How to check for valid file name format in kdb/q?


I'd like to check that the file names in my directory are all formatted properly. First I create a variable dir and then use the keyword key to see what files are listed...

q)dir:`:/myDirectory/data/files
q)dirkey:key dir
q)dirkey
`FILEA_XYZ_20190501_b233nyc9_OrderPurchase_000123.json
`FILEB_ABC_20190430_b556nyc1_OrderSale_000456.meta

I select and parse the .json file name...

q)dirjsn:dirkey where dirkey like "*.json"
q)sepname:raze{"_" vs string x}'[dirjsn]
"FILEA"
"XYZ"
"20190501"
"b233nyc9"
"OrderPurchase"
"000123.json"

Next I'd like to confirm that each character in sepname[0] and sepname[1] are letters, that characters in sepname[2] are numerical/temporal, and that sepname[3] contains alphanumeric values.

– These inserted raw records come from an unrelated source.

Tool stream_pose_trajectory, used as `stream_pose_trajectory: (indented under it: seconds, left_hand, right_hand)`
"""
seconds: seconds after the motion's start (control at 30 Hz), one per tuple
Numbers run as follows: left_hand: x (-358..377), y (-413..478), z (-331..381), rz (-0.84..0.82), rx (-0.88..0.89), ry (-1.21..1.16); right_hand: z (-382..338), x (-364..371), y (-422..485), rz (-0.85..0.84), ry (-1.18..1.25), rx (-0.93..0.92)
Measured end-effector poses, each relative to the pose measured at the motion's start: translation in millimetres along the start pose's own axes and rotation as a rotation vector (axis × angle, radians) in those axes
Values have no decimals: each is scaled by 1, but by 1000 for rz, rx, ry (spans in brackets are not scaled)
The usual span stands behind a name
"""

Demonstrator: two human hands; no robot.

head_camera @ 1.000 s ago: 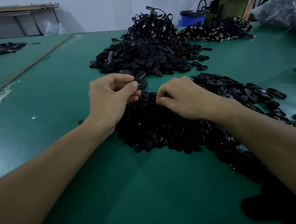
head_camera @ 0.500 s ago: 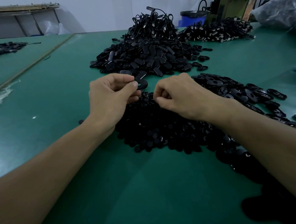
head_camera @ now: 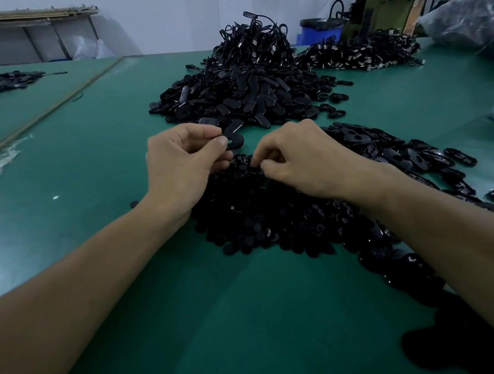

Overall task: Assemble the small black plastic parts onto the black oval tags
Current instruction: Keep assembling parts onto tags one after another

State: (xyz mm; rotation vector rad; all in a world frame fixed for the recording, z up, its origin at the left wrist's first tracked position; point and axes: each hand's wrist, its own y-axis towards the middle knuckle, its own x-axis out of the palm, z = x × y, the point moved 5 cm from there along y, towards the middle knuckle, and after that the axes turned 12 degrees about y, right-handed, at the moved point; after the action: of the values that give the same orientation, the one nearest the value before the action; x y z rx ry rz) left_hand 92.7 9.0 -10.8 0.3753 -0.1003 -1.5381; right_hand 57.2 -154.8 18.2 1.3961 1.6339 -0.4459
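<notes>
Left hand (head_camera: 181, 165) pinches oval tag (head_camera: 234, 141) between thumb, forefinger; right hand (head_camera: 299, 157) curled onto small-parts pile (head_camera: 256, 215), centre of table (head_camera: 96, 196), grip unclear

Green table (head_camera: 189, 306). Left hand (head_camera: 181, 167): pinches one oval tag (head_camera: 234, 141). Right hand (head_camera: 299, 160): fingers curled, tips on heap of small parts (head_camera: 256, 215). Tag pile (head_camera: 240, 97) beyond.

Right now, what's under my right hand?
Your right hand is over the heap of small black plastic parts on the green table. Its curled fingers dip into the heap; whether they pinch a part is hidden.
</notes>
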Motion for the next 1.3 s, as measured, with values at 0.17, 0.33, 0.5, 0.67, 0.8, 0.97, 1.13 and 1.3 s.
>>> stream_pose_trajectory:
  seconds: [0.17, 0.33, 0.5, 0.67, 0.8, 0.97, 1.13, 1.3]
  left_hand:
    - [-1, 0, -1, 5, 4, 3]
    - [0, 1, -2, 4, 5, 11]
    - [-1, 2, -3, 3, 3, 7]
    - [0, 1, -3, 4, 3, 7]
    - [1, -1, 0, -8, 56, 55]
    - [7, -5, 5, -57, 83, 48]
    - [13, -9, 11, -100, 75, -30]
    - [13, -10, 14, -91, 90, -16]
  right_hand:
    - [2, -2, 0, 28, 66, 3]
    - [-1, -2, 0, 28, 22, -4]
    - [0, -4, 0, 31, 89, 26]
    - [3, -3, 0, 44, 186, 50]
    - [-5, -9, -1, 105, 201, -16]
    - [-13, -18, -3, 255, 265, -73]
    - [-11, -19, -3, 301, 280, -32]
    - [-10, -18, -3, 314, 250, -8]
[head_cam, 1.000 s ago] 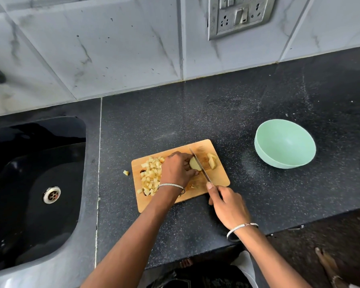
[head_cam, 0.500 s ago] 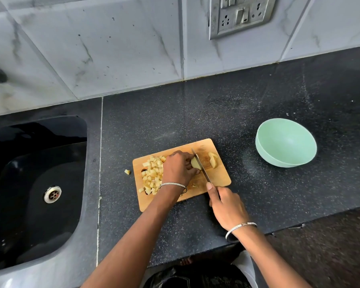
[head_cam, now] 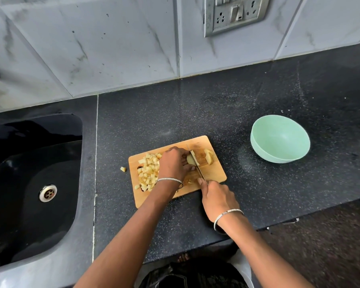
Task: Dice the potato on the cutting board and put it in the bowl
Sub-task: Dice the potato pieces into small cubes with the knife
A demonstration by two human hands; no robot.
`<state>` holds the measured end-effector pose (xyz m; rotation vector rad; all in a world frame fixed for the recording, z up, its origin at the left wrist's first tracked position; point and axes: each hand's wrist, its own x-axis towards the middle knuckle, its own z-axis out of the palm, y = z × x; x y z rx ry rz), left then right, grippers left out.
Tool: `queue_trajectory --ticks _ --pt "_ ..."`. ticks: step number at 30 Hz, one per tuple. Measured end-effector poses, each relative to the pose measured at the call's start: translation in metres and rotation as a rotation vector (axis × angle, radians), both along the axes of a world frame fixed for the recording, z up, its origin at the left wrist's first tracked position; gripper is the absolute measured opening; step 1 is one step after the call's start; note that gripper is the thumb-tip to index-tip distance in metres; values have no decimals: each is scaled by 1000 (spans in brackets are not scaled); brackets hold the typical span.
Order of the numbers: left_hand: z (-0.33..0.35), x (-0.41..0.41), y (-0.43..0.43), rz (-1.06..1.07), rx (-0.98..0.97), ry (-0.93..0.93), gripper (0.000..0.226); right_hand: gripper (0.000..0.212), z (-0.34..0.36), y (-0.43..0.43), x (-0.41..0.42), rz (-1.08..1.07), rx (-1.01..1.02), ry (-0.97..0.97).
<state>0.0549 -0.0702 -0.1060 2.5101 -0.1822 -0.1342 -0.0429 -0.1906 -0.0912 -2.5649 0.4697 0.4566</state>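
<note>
A wooden cutting board (head_cam: 213, 172) lies on the dark counter. A pile of diced potato (head_cam: 148, 170) covers its left part. My left hand (head_cam: 175, 164) presses down on a potato piece (head_cam: 190, 160) at the board's middle. My right hand (head_cam: 217, 199) grips a knife (head_cam: 196, 163) whose blade stands in that piece, just right of my left fingers. Another cut potato chunk (head_cam: 208, 156) rests near the board's right end. A mint green bowl (head_cam: 280, 139) sits to the right of the board with nothing in it.
One potato cube (head_cam: 123, 169) lies on the counter left of the board. A black sink (head_cam: 29, 183) with a drain fills the left side. The counter's front edge runs just below my right wrist. A socket plate (head_cam: 235, 13) is on the tiled wall.
The knife blade has shifted slightly along the potato piece under my left hand. Both hands stay in nearly the same place.
</note>
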Motion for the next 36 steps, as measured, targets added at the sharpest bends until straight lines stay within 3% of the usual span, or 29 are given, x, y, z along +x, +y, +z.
queue_trajectory --ticks 6,16,22,27,36 --pt "3 -2 -3 21 4 4 45 61 2 -4 -4 -20 65 40" --pt "5 -3 -5 26 42 41 45 59 4 -17 -41 20 5 49" --pt "5 -9 -3 32 69 1 51 57 16 -24 -47 -12 50 -30" --pt "8 -16 -4 85 111 -31 26 58 21 -8 -28 11 79 -39" --pt "9 -13 -4 102 91 -24 30 54 8 -1 -17 20 75 -28"
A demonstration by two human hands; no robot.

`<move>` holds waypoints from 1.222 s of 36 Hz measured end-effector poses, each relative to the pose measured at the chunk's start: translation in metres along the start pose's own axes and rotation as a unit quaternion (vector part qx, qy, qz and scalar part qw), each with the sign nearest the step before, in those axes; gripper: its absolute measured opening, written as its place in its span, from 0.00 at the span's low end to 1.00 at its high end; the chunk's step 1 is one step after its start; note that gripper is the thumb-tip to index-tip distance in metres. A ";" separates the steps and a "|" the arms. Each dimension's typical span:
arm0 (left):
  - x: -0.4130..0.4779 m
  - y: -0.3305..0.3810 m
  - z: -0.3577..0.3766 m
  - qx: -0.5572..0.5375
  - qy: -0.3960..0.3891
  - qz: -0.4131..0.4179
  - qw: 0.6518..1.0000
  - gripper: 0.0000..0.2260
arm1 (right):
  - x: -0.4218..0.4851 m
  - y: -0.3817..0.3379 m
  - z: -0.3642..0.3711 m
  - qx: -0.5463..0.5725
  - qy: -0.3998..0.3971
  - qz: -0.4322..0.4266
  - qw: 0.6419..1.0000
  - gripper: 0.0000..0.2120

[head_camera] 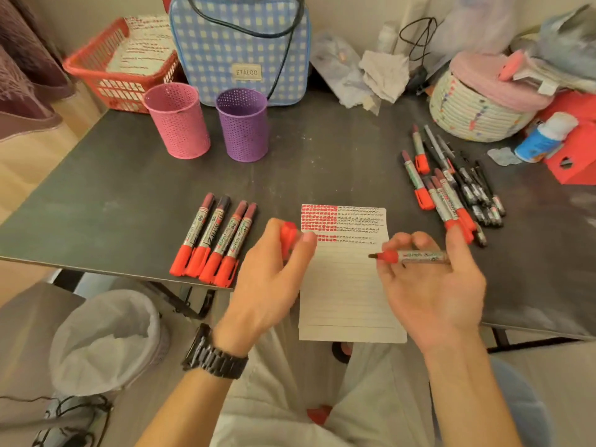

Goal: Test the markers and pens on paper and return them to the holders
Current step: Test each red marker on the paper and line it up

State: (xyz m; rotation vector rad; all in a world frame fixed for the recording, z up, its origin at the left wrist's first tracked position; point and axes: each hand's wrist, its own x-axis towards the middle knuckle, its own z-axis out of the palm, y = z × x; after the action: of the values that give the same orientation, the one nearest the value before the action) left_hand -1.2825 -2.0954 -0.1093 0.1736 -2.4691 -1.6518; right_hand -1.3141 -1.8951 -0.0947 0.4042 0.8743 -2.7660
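**Marker Test in Progress: Status at Mid-Task**

At the far left of the table [96, 201], a pink holder [177, 121] and a purple holder [242, 124] are seen standing upright and side by side; no marker or pen is seen projecting above either rim. Nearer the table's front edge, a row of four capped markers [214, 240] is laid out in parallel; these are judged to be tested but not returned.

The left hand [271, 279] is closed around a red cap [288, 237], pinched between thumb and fingers. To its right, the lined paper [348, 291] is positioned over the table's front edge. Its upper lines are filled with red and dark test marks, while the lower portion is blank.

The right hand [432, 285] is curled loosely around an uncapped marker [409, 256], held level with its tip pointing left above the paper; contact with the sheet is not evident.

At the right, a heap of markers and pens [451, 185] is left lying, apparently awaiting testing. The task is therefore judged well short of complete, with returning not yet begun.
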 end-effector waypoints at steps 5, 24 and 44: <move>0.022 -0.020 0.005 0.177 -0.064 0.080 0.979 0.12 | 0.000 0.000 -0.008 -0.114 0.022 0.013 0.993 0.30; 0.019 -0.036 0.006 0.250 -0.093 0.122 0.956 0.29 | 0.045 0.021 0.018 -0.491 0.002 -0.148 0.859 0.06; 0.019 -0.035 0.011 0.253 -0.056 0.119 0.958 0.23 | 0.053 0.042 -0.002 -0.587 0.029 -0.265 0.764 0.16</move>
State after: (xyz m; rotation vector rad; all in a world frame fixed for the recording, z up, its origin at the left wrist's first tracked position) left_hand -1.3032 -2.1025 -0.1447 -0.1585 -2.8162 -0.9386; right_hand -1.3514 -1.9341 -0.1350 -0.0298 2.7372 -1.9008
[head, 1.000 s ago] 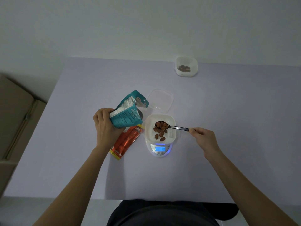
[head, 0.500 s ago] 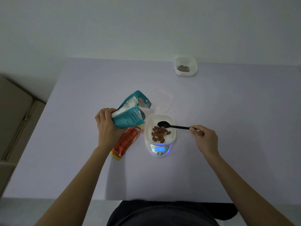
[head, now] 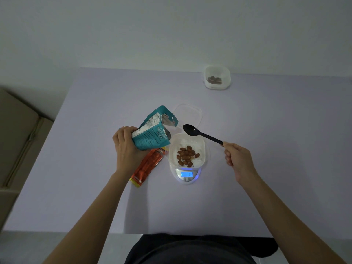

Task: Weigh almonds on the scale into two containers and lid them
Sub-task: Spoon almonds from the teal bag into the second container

What is the best way to optimize the following sequential if statements for performance and how can I check for alphanumeric values, like in the case of sepname[3], not just one or the other?

q)if[not sepname[0] like "*[A-Z]";:show "Incorrect Submitter"];
  if[not sepname[1] like "*[A-Z]";:show "Incorrect Reporter"];
  if[not sepname[2] like "*[0-9]";:show "Incorrect Date"];
  if[not sepname[3] like " ??? ";:show "Incorrect Kind"];
  show "Correct File Format"

Solution

  • like will not work in this case as we need to check each character. One way to do that is to use in and inter:

      q) a: ("FILEA"; "XYZ"; "20190501"; "b233nyc9")
    

    Create a character set

      q) c: .Q.a, .Q.A
    

    For first 3 cases, check if each charcter belongs to specific set:

      q) r1: all@'(3#a) in' (c;c;.Q.n)  / output 111b
    

    For alphanumeric case, check if it contains both number and character and no other symbol.

      q)r2: (sum[b]=count a[3]) & all b:sum@'a[3] in/: (c;.Q.n) / output 1b
    

    Print output/errors:

    q) errors: ("Incorrect Submitter";"Incorrect Reporter";"Incorrect Date";"Incorrect Kind")
    q) show $[0=count r:where not r1,r2;"All good";errors r]
    q) "All good"